Just like it handles a small number of records. This will not do anything special for performance if you try to load / extract a large number of records. You need to handle it yourself.

Is there any best practice for handling such scenarios?

Unfortunately not. Any specific binding is the only way to achieve this. But, as you can see in this thread , the β€œbest” way to do this is being discussed. There are adapters and plugins designed to handle this scenario, as well as a server template designed to simplify. But there is really no canonical way to do pagination with Ember Data.

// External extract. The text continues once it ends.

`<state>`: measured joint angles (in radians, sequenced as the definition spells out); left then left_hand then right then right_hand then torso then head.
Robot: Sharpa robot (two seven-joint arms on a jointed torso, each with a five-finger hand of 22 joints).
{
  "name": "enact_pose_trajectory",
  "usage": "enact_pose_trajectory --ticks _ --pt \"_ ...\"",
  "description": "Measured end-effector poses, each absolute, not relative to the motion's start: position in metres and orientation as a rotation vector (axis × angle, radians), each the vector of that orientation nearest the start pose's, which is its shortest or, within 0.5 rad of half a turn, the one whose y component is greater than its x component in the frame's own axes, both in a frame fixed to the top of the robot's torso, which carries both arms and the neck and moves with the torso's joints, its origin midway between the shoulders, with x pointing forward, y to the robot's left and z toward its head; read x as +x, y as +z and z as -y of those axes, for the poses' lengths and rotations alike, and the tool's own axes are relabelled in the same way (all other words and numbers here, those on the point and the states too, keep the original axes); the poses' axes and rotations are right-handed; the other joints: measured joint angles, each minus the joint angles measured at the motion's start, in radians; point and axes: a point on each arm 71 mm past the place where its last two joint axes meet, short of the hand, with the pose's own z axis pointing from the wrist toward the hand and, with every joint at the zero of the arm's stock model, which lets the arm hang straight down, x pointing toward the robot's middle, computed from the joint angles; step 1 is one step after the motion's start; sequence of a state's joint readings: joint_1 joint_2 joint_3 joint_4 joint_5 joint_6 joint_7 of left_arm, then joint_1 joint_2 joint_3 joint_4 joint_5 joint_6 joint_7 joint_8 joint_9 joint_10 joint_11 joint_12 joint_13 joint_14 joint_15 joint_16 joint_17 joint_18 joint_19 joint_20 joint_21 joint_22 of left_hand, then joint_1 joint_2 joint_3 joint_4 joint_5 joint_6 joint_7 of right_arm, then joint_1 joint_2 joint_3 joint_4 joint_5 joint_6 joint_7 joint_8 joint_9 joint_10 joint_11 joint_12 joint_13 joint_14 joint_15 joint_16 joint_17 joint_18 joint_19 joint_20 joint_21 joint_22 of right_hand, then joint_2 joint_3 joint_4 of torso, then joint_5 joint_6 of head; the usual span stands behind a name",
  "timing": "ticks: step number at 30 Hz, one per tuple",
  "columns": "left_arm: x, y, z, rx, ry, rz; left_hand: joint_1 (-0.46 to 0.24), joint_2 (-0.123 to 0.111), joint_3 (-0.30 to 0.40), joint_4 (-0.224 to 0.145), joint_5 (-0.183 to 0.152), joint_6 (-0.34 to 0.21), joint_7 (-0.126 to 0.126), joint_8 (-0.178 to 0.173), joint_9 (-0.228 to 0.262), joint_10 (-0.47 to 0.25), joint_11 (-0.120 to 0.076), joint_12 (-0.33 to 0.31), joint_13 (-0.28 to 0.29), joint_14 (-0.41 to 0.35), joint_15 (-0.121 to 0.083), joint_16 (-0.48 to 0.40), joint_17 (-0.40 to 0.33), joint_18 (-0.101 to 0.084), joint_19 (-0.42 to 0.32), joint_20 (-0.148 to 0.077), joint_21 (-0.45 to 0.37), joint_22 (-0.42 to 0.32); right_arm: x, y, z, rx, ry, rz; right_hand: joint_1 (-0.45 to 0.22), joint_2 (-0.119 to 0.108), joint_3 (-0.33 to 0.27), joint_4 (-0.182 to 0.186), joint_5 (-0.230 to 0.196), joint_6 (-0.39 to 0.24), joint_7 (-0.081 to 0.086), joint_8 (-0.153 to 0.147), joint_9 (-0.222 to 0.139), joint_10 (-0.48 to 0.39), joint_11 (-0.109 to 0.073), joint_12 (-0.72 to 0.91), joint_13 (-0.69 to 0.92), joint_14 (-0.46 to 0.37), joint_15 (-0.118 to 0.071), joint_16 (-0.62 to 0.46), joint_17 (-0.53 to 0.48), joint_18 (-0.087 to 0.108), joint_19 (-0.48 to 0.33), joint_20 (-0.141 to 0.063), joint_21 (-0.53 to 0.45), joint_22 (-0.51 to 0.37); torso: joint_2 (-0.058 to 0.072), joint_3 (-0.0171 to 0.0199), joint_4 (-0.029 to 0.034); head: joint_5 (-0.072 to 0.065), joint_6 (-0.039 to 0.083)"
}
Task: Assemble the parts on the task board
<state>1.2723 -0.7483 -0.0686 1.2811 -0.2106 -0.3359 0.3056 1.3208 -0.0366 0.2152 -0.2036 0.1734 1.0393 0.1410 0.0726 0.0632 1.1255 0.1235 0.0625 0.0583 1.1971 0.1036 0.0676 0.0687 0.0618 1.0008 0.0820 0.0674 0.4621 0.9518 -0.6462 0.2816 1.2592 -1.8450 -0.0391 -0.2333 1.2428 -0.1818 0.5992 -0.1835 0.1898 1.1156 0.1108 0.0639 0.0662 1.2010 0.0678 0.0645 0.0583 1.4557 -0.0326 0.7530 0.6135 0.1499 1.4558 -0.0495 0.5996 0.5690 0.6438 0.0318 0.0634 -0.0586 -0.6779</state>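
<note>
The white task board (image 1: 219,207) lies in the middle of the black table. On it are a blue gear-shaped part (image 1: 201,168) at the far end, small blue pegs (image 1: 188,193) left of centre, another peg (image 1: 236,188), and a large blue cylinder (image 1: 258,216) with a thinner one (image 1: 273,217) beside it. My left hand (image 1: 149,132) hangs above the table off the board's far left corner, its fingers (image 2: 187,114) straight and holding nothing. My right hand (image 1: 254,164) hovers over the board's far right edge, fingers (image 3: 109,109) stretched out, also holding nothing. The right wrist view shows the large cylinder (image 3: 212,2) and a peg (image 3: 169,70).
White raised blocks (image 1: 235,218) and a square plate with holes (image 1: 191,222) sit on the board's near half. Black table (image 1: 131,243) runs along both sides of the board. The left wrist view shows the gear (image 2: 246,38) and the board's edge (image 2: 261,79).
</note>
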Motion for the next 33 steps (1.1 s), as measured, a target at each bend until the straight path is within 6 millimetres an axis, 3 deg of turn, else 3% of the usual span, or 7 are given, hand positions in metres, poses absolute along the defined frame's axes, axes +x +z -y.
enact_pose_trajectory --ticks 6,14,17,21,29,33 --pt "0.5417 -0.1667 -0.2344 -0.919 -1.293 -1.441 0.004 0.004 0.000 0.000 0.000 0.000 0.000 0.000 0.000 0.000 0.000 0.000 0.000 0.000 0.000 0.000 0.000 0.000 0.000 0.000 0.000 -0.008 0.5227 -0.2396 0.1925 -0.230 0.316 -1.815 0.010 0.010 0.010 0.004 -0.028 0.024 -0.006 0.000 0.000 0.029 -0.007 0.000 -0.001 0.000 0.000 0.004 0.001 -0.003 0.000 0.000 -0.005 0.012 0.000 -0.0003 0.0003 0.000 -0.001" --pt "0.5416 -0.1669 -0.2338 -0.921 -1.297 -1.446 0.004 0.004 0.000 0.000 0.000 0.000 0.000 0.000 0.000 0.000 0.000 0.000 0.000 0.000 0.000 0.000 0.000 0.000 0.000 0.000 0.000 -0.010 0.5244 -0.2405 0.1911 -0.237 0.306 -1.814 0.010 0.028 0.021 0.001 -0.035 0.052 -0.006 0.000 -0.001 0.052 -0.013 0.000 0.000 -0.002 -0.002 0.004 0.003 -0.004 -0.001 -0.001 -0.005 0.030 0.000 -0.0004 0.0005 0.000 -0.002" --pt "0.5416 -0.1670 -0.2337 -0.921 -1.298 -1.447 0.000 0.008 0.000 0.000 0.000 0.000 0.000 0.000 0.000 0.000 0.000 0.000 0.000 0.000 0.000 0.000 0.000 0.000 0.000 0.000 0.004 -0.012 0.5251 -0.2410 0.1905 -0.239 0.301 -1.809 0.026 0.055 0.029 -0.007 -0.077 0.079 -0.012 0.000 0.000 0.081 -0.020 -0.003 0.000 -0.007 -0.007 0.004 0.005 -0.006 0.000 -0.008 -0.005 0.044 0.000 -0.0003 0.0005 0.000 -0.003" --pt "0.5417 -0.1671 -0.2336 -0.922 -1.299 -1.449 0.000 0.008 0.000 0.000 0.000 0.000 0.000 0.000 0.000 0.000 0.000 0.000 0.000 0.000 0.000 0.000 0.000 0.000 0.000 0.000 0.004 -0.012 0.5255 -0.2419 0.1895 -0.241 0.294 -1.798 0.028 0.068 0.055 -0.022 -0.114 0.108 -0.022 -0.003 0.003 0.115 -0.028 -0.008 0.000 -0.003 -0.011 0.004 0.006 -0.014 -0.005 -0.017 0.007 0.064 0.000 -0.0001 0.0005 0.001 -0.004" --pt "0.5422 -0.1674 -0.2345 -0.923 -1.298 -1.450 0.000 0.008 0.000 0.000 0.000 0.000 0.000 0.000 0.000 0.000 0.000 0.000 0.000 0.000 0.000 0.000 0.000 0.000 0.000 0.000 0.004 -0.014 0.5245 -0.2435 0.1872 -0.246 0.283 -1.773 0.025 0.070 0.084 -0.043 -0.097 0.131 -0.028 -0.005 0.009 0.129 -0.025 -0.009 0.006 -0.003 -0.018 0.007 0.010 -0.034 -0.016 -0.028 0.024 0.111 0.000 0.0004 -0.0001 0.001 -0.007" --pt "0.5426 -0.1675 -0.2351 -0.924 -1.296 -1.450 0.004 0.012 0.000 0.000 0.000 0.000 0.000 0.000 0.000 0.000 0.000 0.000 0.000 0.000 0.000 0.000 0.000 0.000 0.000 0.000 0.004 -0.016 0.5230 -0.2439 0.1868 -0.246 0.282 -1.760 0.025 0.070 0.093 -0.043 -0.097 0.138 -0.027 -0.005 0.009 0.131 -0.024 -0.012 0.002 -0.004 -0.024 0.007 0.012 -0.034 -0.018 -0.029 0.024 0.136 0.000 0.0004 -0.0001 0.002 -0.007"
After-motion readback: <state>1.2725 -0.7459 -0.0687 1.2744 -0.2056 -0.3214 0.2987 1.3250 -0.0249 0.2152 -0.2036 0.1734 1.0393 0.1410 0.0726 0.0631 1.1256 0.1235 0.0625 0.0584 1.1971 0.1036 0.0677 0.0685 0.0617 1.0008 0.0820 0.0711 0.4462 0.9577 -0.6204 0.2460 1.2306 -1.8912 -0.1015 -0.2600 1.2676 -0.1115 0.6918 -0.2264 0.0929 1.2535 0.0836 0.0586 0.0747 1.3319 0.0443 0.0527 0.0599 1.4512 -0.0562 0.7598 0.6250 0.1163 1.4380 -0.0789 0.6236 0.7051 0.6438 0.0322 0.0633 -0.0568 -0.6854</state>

In my opinion, the best way to process large amounts of data is to create a request endpoint and implement it on your server, independently processing everything. This will be the most adapted to your application and the easiest to understand. If that sounds complicated, it is. Dataset segmentation / pagination is not an easy problem to solve, you will probably encounter problems along the way. That is why there is no agreed best practice yet.

Update: Javier Cadiz mentioned the JSON API in the comments, so I thought I mentioned this. The JSON API seems to be the new defacto standard for Ember Data, and it defines the way paging is done. However, the JSON API is fairly new and not yet widely adopted. I believe that only recently Ember Data switched to the default JSON API adapter. Using this pagination is likely to require you to comply with the entire API, not just the pagination aspect. (Although you can always steal certain ideas from him.) Because of this, I am not sure that I would call it best practice yet.

Bottom line: the JSON API pagination method may be the way of the future, but at the moment it is not very popular. (Although this is only my opinion, it is based on what I see / read. It does not say how many people use it privately.)